START Task data
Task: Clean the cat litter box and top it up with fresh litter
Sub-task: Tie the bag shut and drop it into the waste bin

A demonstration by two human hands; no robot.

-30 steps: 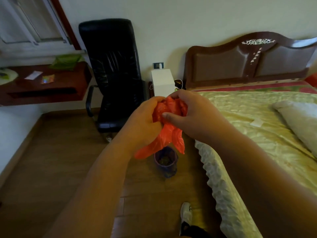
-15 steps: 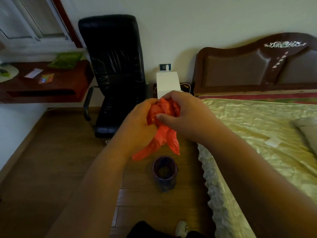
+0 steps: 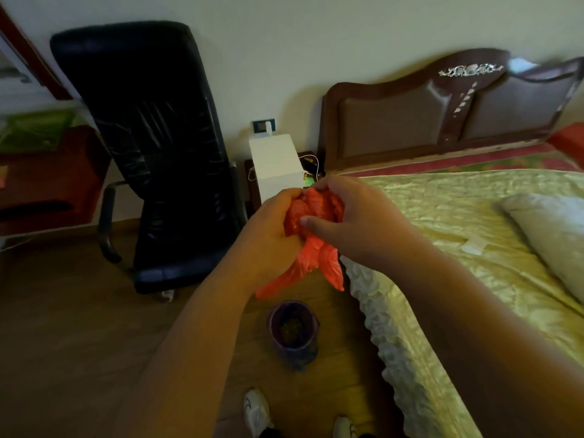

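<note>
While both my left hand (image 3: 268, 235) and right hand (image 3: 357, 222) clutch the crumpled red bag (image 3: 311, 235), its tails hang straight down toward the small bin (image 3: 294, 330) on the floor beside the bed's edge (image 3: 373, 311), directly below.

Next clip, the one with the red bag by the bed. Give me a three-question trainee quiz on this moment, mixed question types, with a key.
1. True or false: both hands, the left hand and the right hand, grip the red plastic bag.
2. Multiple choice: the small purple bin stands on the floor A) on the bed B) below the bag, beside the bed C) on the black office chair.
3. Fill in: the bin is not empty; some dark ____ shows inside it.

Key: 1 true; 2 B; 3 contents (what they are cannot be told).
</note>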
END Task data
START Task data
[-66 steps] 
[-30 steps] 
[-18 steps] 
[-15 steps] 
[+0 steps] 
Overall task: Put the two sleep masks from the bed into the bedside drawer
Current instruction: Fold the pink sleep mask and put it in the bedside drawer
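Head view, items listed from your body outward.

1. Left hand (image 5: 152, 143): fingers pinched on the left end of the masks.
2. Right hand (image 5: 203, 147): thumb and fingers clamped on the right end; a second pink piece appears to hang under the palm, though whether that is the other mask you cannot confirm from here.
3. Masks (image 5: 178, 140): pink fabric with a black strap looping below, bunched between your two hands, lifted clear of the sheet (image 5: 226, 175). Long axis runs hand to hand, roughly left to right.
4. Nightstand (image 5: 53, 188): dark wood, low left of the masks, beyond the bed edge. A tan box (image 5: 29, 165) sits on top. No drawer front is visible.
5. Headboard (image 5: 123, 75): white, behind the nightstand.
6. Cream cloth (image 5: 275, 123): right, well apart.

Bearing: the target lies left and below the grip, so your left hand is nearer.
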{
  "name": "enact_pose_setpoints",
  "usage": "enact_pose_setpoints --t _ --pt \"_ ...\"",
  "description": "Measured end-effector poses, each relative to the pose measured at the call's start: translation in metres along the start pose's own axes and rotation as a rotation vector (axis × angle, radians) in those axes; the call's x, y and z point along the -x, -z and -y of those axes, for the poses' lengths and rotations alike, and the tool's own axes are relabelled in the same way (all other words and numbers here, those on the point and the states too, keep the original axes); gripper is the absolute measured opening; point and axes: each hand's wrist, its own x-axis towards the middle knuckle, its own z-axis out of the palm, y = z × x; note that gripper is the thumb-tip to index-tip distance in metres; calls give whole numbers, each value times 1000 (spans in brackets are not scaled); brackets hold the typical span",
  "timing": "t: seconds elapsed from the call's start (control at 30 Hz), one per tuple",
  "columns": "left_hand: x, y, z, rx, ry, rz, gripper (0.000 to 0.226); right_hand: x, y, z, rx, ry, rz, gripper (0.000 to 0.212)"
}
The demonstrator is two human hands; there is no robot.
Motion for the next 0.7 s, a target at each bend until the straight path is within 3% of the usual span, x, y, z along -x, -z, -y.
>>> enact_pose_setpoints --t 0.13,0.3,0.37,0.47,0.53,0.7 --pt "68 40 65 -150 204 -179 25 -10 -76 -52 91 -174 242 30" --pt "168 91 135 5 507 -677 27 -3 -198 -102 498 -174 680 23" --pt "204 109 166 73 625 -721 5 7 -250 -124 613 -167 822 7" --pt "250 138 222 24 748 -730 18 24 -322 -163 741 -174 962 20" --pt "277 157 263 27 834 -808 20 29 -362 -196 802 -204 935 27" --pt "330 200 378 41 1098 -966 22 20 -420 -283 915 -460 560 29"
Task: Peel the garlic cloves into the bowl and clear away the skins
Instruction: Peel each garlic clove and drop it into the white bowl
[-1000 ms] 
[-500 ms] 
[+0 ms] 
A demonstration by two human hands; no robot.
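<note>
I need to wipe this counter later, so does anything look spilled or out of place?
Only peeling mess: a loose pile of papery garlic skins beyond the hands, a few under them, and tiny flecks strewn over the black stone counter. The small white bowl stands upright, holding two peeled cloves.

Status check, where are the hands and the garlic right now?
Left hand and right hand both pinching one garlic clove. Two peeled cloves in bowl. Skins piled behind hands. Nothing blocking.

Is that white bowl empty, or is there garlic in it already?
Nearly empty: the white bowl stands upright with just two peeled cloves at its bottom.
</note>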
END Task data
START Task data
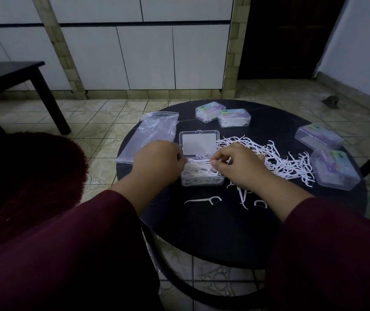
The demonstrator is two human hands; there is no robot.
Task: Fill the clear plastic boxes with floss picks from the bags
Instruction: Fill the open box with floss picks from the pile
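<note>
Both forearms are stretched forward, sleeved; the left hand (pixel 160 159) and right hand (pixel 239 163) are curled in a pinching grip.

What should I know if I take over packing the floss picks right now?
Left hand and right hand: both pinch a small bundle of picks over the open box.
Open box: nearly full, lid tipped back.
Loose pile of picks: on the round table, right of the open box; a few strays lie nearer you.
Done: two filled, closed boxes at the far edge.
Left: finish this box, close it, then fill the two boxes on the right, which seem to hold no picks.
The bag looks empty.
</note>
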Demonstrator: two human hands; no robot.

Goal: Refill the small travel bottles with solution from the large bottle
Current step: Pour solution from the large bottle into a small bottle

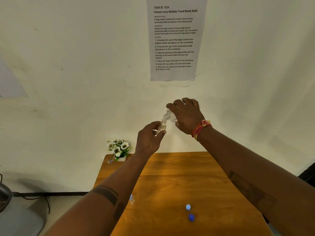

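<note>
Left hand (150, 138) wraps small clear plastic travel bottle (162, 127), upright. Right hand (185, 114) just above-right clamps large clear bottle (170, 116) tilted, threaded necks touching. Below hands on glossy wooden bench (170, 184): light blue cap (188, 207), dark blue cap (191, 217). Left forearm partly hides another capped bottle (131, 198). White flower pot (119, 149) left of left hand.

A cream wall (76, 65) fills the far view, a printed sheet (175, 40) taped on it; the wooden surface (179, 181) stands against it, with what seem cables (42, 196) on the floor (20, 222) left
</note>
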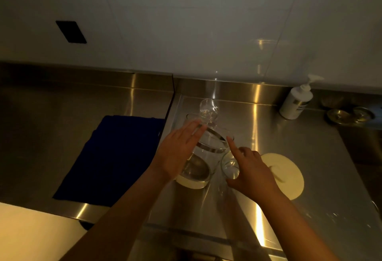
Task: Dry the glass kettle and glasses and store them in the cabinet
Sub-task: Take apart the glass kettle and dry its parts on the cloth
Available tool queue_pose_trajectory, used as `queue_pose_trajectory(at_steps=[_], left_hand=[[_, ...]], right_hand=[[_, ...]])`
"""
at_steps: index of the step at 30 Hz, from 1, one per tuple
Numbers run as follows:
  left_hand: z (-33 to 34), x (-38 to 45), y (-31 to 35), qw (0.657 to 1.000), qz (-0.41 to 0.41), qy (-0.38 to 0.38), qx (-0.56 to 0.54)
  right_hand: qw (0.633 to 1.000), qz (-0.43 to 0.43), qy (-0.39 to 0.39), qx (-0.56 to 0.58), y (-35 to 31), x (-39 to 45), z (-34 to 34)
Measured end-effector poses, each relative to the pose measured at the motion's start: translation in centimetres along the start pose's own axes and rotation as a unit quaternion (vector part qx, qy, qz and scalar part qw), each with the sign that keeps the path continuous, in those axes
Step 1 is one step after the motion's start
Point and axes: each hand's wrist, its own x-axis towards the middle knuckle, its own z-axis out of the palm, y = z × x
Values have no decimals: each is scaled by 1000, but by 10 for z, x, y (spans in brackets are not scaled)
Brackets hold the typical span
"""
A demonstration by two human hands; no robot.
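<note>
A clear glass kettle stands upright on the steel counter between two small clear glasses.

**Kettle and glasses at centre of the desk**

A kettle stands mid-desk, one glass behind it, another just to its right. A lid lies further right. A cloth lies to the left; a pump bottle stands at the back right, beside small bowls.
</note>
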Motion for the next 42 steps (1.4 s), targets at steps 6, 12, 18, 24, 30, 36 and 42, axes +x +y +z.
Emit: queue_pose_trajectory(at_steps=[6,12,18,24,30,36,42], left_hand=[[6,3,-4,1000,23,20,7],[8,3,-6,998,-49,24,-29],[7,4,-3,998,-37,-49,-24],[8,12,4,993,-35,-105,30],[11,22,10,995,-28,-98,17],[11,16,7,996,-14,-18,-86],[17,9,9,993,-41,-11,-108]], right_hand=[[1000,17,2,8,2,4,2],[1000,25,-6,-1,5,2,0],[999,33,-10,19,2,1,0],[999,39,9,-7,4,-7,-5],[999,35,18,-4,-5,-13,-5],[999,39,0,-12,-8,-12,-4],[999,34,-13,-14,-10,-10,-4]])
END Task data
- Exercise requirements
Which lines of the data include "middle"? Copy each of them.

- Written reply
  "description": "Measured end-effector poses, each relative to the pose measured at the call's start: translation in metres along the start pose's own axes and rotation as a rotation vector (axis × angle, radians) in those axes; the call's x, y and z point along the -x, -z and -y of those axes, for the poses' lengths and rotations alike, and the tool's own axes are relabelled in the same way (all other words and numbers here, those on the point and the states too, keep the original axes); gripper is the absolute measured opening; point and axes: each hand's wrist, its own x-axis towards the middle knuckle, its own z-axis out of the palm, y = z × x; note that gripper is the thumb-tip to index-tip distance in metres; calls give whole numbers, each value times 1000 (spans in brackets are not scaled); brackets hold the typical span",
Point and axes: each hand's wrist, its own x-axis towards the middle knuckle, its own z-axis out of the palm, y = z × x

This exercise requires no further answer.